One in Five Parents Plummet into Holiday Debt
Whilst the sun is shinning and the weather is sweet, many parents are losing their cool when it comes to financing their summer holiday plans.
New research has found that 18% of parents are worried that entertaining the children for the next 6 weeks will take them into the red.
A price comparison website found that mums and dads across the country are pushing themselves financially in order to keep up with summer activities.
Out of this group, approximately 75% will be using credit cards or overdraft facilities to fund the fun.
Almost a quarter of parents have admitted that they will be taking out a personal loan to cover the cost of family fun days out.
Children have suffered the most during the recession as the cost of childhood treats has increased dramatically over the last three years.
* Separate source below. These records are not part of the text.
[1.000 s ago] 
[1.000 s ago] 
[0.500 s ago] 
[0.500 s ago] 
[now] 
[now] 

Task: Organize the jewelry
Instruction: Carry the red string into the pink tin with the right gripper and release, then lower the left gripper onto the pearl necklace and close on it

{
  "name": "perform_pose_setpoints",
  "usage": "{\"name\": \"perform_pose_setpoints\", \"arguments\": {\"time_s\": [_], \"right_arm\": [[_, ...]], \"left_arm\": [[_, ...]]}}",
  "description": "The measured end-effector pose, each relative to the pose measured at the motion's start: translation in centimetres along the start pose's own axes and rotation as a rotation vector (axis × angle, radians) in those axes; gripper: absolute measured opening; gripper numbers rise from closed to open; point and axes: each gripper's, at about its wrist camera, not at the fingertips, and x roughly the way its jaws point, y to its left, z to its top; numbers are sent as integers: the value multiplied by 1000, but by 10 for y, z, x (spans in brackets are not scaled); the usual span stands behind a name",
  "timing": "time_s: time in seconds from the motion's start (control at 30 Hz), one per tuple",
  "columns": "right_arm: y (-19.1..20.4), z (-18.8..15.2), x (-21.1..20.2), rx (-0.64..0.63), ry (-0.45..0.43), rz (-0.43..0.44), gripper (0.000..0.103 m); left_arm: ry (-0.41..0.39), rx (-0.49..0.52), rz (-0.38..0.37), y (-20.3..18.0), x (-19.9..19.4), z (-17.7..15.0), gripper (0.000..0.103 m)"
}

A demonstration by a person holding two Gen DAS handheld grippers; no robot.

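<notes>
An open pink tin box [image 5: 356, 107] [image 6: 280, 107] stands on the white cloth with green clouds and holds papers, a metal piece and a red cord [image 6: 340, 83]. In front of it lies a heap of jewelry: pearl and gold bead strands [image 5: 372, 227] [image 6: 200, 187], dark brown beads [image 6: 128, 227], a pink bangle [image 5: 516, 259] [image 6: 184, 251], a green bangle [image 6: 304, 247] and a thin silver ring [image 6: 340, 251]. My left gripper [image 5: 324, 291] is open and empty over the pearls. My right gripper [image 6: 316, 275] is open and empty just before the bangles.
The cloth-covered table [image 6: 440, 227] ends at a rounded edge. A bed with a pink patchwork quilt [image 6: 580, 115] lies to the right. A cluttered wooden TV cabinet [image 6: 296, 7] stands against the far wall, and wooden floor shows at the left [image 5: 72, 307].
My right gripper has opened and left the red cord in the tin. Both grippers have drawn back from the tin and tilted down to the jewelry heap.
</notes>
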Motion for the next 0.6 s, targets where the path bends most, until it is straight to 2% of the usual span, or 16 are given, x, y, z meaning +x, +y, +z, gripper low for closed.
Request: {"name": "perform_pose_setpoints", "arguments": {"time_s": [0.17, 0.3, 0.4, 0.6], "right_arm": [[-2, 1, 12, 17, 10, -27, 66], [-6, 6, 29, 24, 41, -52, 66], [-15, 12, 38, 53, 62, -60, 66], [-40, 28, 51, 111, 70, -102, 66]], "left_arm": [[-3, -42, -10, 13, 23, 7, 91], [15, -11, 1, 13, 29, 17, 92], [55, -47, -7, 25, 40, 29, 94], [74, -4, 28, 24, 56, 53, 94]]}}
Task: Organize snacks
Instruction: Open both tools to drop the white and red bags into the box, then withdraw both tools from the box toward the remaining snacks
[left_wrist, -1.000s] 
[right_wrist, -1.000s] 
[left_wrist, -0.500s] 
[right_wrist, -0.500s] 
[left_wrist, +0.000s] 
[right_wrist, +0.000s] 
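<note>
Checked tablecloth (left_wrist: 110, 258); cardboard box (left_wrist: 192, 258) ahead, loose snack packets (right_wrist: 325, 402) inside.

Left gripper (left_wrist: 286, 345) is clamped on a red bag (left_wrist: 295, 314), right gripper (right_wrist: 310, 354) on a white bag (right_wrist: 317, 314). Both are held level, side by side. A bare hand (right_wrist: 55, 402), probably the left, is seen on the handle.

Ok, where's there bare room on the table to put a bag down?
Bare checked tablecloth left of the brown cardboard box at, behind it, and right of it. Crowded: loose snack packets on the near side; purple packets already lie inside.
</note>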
Research by Santander found that chocolate and sweets have risen by 24% since June 2008 and soft drinks have risen by over 16% in the past three years.
It’s not just the cost of confectionary that is pushing parents into the red either. For example, a family of four visiting Legoland could end up paying around £300 if travelling for over 2 hours to get there.
Kevin Mountford, head of banking at moneysupermarket.com, advises parents to explore all their financial options before planning any summer activities,
"For those planning to use their credit card to pay for activities, having the right plastic in their wallet can save them some serious cash this summer.
A product like the M&S Credit Card, which offers zero per cent on purchases for 15 months could be a good option for those shelling out for days out as they can manage their repayments without incurring interest.
There are also a number of reward cards which offer discount on a variety of activities including shopping, petrol and eating out and can help to trim the final cost of family activities."